Bir başka erkek grup masa kurmuş. Soru; bir matematik veyahut bir fizik sorusu muamelesi görüyor. Kendi aralarında konuşmaya başlıyorlar. Biri “Utanıyor olabilirler” diyor. Öbürü “Kişisel egolarla alakalı. Vücutlarına güvenmiyorlar” diyor. Bir kişi daha bu görüşe katıldığını söylüyor. Bir diğeri “Suriyeliler her yerde” diyor. Beriki “Sanki Suriyeliler yokken giriyorlar mıydı?” diyor. “İstanbul’da yaşayıp İstanbul’un nimetini kullanmamak saçma geliyor” diyor diğeri. “Şu an cafe'lerde yüzlerce kadın var. Boğazın pis olduğunu düşünüyor olabilirler” diyor öbürü. Masanın başında oturan karşı çıkıyor: “Abi öyle de değil. Aralarında yüzmek isteyen illaki vardır. Çekiniyor olabilirler.”

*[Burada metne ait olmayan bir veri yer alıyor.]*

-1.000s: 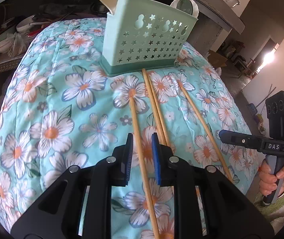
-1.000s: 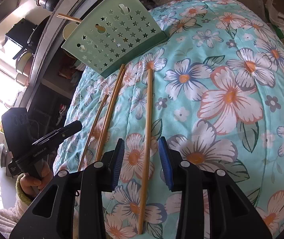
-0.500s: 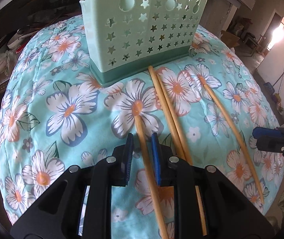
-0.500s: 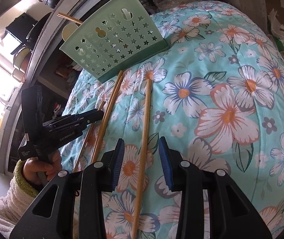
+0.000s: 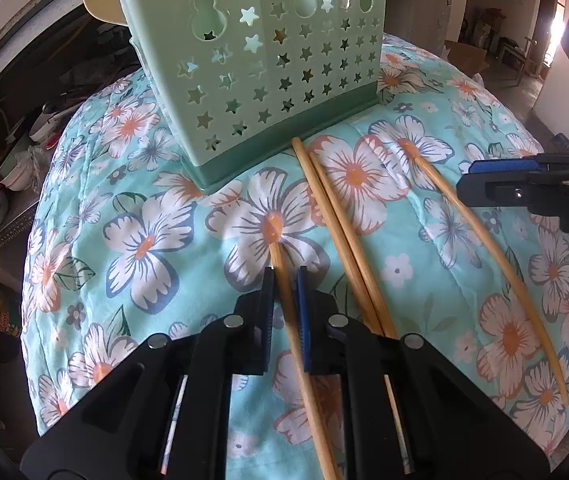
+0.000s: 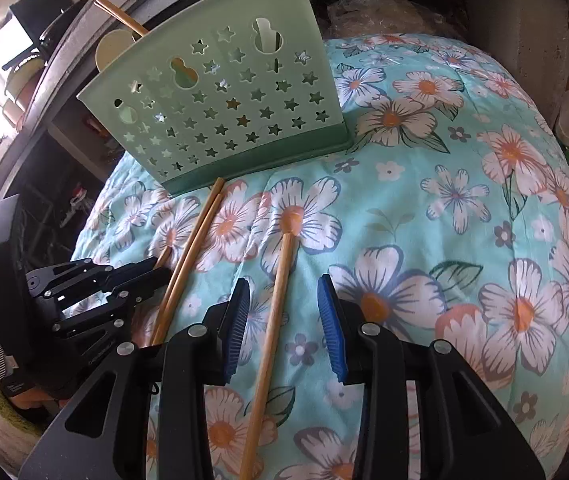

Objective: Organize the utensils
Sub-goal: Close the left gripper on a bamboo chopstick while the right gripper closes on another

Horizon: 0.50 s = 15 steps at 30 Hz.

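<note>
Both hands closer to holder [image 5: 260, 68] | chopstick [image 5: 288, 304] flat on quilt [image 5: 132, 248], between left gripper [image 5: 285, 280] fingers, just closing, nearly gripping it | right gripper [image 6: 283, 292] open astride another chopstick [image 6: 280, 280], ready to pinch

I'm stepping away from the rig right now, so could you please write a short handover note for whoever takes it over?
Left gripper: fingers have just been closing around the leftmost chopstick. A thin gap seems to remain, and the chopstick is not lifted.
Right gripper: open, straddling the rightmost chopstick without touching it.
Things: a pair of chopsticks lies between those two on the flowered cloth, ending at the green holder.
Done: a spoon and some chopsticks already stand in the holder.
Left: all four chopsticks on the cloth likely go in the holder.
</note>
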Available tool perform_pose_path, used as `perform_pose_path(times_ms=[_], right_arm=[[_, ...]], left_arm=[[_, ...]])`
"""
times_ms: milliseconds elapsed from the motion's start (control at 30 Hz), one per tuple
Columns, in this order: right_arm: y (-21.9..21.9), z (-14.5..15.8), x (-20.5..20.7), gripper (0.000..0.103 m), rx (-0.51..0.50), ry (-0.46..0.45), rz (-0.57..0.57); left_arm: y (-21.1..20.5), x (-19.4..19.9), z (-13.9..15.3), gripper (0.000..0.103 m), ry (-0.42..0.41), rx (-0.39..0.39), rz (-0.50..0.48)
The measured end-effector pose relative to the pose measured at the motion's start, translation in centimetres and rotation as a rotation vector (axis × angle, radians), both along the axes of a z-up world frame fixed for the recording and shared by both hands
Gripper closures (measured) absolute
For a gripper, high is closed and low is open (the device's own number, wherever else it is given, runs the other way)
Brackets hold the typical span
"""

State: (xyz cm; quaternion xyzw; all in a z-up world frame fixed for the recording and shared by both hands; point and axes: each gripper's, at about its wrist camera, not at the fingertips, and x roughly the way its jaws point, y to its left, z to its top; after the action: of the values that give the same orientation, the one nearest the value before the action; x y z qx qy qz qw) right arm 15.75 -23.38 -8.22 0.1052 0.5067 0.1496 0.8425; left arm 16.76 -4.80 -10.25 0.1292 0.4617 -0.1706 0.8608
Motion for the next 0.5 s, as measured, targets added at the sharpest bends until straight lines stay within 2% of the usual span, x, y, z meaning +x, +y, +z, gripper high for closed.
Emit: perform_pose_path(times_ms=[267, 500], right_arm=[[1.2, -0.9, 1.4, 0.071, -0.077, 0.022, 0.023], [1.8, -1.0, 1.4, 0.086, -0.13, 0.019, 0.039]], left_arm=[[0.1, 0.0, 0.0, 0.093, 0.0, 0.002, -0.002], [0.2, 0.0, 0.0, 0.093, 0.0, -0.001, -0.007]])
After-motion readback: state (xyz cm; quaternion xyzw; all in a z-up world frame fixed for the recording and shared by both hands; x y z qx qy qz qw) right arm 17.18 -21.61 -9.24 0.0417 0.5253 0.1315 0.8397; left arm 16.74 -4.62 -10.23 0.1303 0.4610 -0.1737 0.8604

Tekstilden, elektro elektronik mühendisliğine kadar farklı meslekteler. İzin alarak fotolarını arkadan çekiyorum. Sohbet arasında, “Denize girin. Burada girebilirsiniz” diyorlar.

Haberi yapacağım gün yanıma mayo, bikini almamıştım. Su varken giyinik durmak… Hayat bu değil.

*Benzer sivil itaatsiz eylemlerin gerekçelerine yer veren haberler devam edecek.